» PROMPT
Type out the lines below exactly, from the first through the line holding "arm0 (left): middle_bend", and include no pictures.

» RECORD EXCERPTS
·····

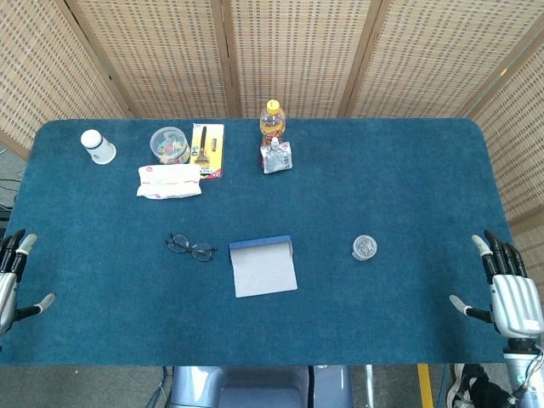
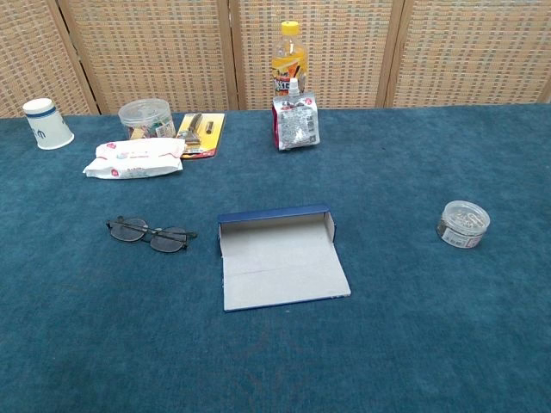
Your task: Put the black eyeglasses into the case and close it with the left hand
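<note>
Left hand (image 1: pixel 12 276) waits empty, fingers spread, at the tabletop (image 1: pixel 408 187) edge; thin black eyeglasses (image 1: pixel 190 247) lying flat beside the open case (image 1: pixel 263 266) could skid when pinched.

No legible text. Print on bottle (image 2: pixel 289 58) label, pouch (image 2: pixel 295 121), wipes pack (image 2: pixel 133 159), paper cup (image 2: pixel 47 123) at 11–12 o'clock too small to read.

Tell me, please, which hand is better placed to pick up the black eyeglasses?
Left. The eyeglasses lie left of the open case, nearer the left hand; the right hand waits at the far right edge.
</note>
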Action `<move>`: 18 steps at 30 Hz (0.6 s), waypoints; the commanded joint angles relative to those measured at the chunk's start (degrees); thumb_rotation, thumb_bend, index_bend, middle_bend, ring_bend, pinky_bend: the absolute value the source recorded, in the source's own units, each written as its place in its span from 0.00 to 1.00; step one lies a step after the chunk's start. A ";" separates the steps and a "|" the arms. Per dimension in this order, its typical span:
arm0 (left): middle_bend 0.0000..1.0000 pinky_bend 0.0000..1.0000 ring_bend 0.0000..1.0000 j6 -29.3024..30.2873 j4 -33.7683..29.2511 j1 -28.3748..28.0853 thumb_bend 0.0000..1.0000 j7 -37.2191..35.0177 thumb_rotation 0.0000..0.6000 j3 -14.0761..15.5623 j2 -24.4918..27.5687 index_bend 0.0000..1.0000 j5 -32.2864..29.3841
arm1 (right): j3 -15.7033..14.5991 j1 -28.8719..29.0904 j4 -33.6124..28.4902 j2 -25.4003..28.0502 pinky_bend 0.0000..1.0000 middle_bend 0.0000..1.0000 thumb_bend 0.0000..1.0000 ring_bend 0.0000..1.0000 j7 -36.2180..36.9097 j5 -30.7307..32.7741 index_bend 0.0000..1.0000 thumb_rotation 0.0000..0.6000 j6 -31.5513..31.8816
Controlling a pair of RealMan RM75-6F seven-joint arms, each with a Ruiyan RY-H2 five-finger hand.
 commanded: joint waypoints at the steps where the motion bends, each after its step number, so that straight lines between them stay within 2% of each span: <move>1: 0.00 0.00 0.00 -0.15 0.10 -0.05 0.00 -0.05 1.00 -0.01 -0.04 0.00 -0.06 | -0.02 -0.01 -0.01 0.01 0.00 0.00 0.00 0.00 0.03 0.00 0.00 1.00 -0.01; 8: 0.00 0.00 0.00 -1.04 0.51 -0.53 0.00 -0.60 1.00 0.20 -0.18 0.00 0.46 | -0.01 -0.08 -0.13 0.03 0.00 0.00 0.00 0.00 0.26 -0.02 0.00 1.00 0.10; 14: 0.00 0.00 0.00 -7.29 4.10 -4.96 0.01 -5.33 1.00 -1.43 -1.79 0.01 -0.13 | 0.04 -0.04 -0.37 0.03 0.00 0.00 0.00 0.00 0.48 0.11 0.00 1.00 -0.04; 16: 0.00 0.00 0.00 -9.64 6.05 -6.88 0.04 -7.25 1.00 -1.82 -2.87 0.05 0.37 | 0.00 0.00 -0.35 0.07 0.00 0.00 0.00 0.00 0.65 0.08 0.00 1.00 -0.16; 18: 0.00 0.00 0.00 -12.43 8.03 -9.20 0.09 -8.78 1.00 -2.19 -4.05 0.15 0.93 | 0.00 0.05 -0.32 0.14 0.00 0.00 0.00 0.00 1.03 0.09 0.00 1.00 -0.31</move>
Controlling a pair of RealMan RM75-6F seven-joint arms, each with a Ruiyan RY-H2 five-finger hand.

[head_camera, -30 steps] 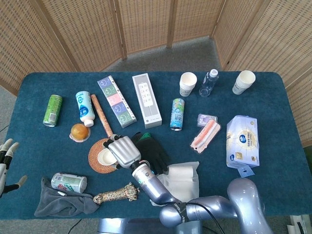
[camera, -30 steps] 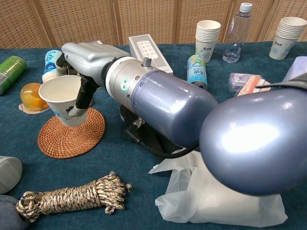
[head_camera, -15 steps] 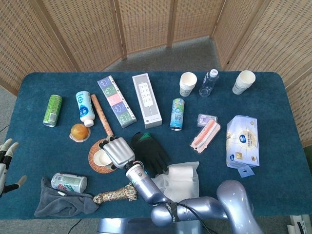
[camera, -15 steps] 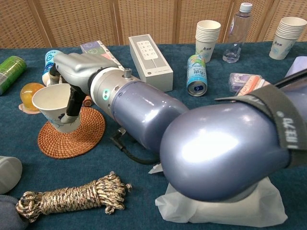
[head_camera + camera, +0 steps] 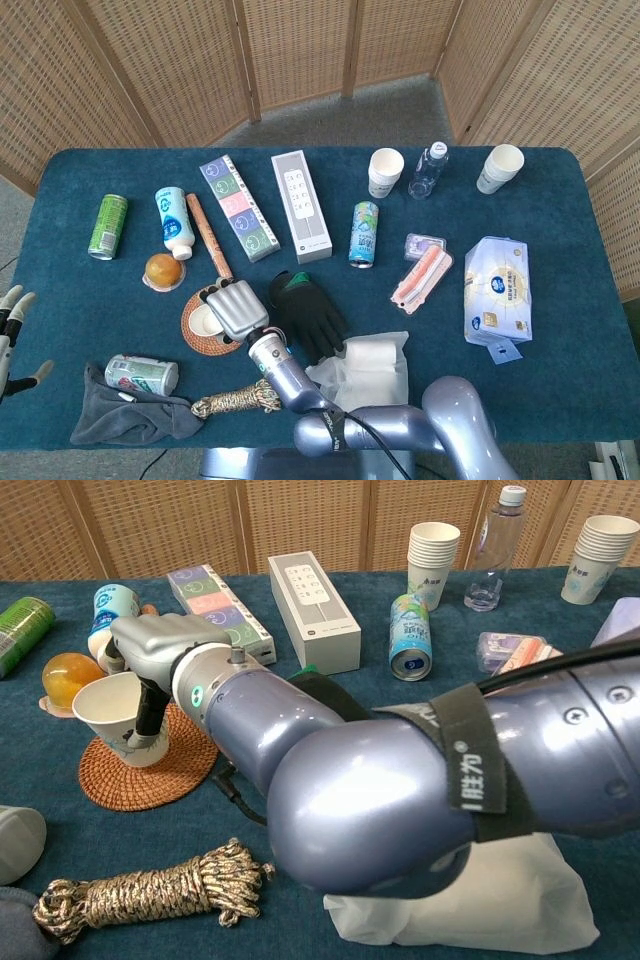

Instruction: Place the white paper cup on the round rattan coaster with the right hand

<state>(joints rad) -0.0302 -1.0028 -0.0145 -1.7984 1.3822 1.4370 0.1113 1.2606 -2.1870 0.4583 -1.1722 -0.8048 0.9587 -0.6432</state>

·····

» YOUR RESPONSE
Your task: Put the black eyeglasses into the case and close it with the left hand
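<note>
Left hand (image 1: pixel 12 276) waits empty, fingers spread, at the tabletop (image 1: pixel 408 187) edge; thin black eyeglasses (image 1: pixel 190 247) lying flat beside the open case (image 1: pixel 263 266) could skid when pinched.

No legible text. Print on bottle (image 2: pixel 289 58) label, pouch (image 2: pixel 295 121), wipes pack (image 2: pixel 133 159), paper cup (image 2: pixel 47 123) at 11–12 o'clock too small to read.

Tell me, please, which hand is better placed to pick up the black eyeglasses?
Left. The eyeglasses lie left of the open case, nearer the left hand; the right hand waits at the far right edge.
</note>
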Action `<move>`: 18 steps at 30 Hz (0.6 s), waypoints; the commanded joint angles relative to those measured at the chunk's start (degrees); thumb_rotation, thumb_bend, index_bend, middle_bend, ring_bend, pinky_bend: the absolute value the source recorded, in the source's own units, each written as its place in its span from 0.00 to 1.00; step one lies a step after the chunk's start. A ";" separates the steps and a "|" the arms. Per dimension in this order, its typical span:
arm0 (left): middle_bend 0.0000..1.0000 pinky_bend 0.0000..1.0000 ring_bend 0.0000..1.0000 j6 -29.3024..30.2873 j4 -33.7683..29.2511 j1 -28.3748..28.0853 thumb_bend 0.0000..1.0000 j7 -37.2191..35.0177 thumb_rotation 0.0000..0.6000 j3 -14.0761..15.5623 j2 -24.4918..27.5687 index_bend 0.0000..1.0000 j5 -32.2864..29.3841

There is nothing else to this exercise.